• **The task**: The lines wanted run from the first one below through the one with "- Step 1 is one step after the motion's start". Return them exactly.

[Start of section]

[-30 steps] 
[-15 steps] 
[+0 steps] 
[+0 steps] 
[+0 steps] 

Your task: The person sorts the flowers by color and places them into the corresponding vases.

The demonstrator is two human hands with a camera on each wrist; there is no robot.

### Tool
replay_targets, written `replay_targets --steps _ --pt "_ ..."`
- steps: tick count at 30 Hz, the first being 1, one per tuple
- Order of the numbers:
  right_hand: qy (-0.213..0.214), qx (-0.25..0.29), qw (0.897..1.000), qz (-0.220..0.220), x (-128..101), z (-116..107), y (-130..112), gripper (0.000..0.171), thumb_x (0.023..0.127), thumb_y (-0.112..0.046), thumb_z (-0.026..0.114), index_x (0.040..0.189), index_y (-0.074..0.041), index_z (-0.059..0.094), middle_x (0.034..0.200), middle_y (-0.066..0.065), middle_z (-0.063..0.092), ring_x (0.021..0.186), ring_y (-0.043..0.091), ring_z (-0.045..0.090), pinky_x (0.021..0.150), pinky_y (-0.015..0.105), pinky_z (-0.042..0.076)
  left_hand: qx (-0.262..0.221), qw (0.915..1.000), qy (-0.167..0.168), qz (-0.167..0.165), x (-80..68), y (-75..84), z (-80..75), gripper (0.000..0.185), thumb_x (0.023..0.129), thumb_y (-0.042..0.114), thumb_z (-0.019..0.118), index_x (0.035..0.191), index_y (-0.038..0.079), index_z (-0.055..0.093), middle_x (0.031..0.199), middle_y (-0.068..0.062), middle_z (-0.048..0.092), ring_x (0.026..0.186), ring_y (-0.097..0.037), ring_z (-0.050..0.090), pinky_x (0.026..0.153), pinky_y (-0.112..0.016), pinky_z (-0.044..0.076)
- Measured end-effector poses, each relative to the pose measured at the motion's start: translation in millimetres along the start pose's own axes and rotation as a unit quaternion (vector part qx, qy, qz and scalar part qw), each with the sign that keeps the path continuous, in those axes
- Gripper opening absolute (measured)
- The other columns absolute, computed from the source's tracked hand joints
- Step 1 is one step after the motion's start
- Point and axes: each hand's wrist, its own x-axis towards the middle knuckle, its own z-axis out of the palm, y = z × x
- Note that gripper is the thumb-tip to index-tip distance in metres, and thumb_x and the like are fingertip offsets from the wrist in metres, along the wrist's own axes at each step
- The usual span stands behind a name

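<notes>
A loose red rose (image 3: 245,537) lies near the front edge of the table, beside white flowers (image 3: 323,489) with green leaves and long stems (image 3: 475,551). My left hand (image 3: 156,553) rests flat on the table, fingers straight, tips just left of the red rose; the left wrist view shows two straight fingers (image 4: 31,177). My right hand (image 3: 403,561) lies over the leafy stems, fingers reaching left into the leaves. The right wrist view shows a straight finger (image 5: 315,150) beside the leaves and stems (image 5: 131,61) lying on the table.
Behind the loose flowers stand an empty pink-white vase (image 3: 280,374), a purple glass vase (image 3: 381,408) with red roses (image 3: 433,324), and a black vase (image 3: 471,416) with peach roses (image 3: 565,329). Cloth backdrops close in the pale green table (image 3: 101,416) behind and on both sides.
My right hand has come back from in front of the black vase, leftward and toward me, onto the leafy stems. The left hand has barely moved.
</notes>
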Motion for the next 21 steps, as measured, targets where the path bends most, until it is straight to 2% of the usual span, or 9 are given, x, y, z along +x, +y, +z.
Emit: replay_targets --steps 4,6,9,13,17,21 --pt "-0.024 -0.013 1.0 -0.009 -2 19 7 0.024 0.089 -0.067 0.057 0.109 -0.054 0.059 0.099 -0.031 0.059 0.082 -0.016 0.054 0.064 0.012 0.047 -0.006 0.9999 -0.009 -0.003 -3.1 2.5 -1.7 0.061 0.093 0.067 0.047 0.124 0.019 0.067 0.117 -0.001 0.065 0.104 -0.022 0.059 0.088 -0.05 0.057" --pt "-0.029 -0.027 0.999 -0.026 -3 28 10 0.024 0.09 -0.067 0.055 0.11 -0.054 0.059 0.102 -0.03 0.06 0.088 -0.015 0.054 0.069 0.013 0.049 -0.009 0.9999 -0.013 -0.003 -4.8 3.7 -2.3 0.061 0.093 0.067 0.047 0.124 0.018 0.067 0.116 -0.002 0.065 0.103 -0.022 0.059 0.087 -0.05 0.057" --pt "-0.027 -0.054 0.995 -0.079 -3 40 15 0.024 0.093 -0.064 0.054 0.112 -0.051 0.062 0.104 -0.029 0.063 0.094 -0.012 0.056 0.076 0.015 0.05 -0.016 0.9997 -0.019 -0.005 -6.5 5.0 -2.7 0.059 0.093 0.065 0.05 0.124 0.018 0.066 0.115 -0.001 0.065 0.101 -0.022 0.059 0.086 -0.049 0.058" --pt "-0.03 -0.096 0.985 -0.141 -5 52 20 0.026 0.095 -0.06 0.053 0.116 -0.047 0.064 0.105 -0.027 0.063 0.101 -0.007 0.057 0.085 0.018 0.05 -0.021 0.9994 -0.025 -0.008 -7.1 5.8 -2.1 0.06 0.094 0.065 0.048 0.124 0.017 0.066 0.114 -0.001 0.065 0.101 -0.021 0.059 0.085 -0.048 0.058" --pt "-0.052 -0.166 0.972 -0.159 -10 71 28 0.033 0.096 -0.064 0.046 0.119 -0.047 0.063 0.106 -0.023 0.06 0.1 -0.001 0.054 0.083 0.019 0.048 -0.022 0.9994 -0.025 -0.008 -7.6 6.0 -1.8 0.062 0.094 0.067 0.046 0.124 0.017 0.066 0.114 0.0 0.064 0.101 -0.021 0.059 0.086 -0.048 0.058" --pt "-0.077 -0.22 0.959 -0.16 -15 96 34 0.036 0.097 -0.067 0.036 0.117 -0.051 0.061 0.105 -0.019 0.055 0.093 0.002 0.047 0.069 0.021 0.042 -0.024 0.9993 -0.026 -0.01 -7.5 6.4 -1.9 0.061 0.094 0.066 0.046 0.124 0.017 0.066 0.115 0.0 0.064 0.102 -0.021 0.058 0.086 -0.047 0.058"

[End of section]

• **Result**:
[-30 steps] 
[-15 steps] 
[+0 steps] 
[+0 steps] 
[+0 steps] 

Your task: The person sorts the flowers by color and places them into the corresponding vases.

The demonstrator is two human hands with a camera on each wrist; there is no robot.

### Tool
replay_targets, written `replay_targets --steps _ --pt "_ ..."`
- steps: tick count at 30 Hz, the first being 1, one per tuple
- Order of the numbers:
  right_hand: qy (-0.213..0.214), qx (-0.25..0.29), qw (0.897..1.000), qz (-0.220..0.220), x (-128..101), z (-116..107), y (-130..112), gripper (0.000..0.171), thumb_x (0.023..0.127), thumb_y (-0.112..0.046), thumb_z (-0.026..0.114), index_x (0.040..0.189), index_y (-0.074..0.041), index_z (-0.059..0.094), middle_x (0.034..0.200), middle_y (-0.066..0.065), middle_z (-0.063..0.092), ring_x (0.021..0.186), ring_y (-0.043..0.091), ring_z (-0.045..0.090), pinky_x (0.021..0.150), pinky_y (-0.015..0.105), pinky_z (-0.042..0.076)
  left_hand: qx (-0.262..0.221), qw (0.915..1.000), qy (-0.167..0.168), qz (-0.167..0.165), x (-80..68), y (-75..84), z (-80..75), gripper (0.000..0.185), thumb_x (0.023..0.129), thumb_y (-0.042..0.114), thumb_z (-0.019..0.118), index_x (0.035..0.191), index_y (-0.038..0.079), index_z (-0.055..0.093), middle_x (0.031..0.199), middle_y (-0.068..0.062), middle_z (-0.048..0.092), ring_x (0.026..0.186), ring_y (-0.097..0.037), ring_z (-0.050..0.090), pinky_x (0.026..0.153), pinky_y (-0.112..0.016), pinky_z (-0.044..0.076)
- Measured end-effector poses, each relative to the pose measured at the motion's start: translation in millimetres along the start pose's own axes and rotation as a unit quaternion (vector part qx, qy, qz and scalar part qw), each with the sign that keeps the path continuous, in those axes
- Gripper opening absolute (measured)
- The other columns absolute, computed from the source's tracked hand joints
- Step 1 is one step after the motion's start

No further output is required.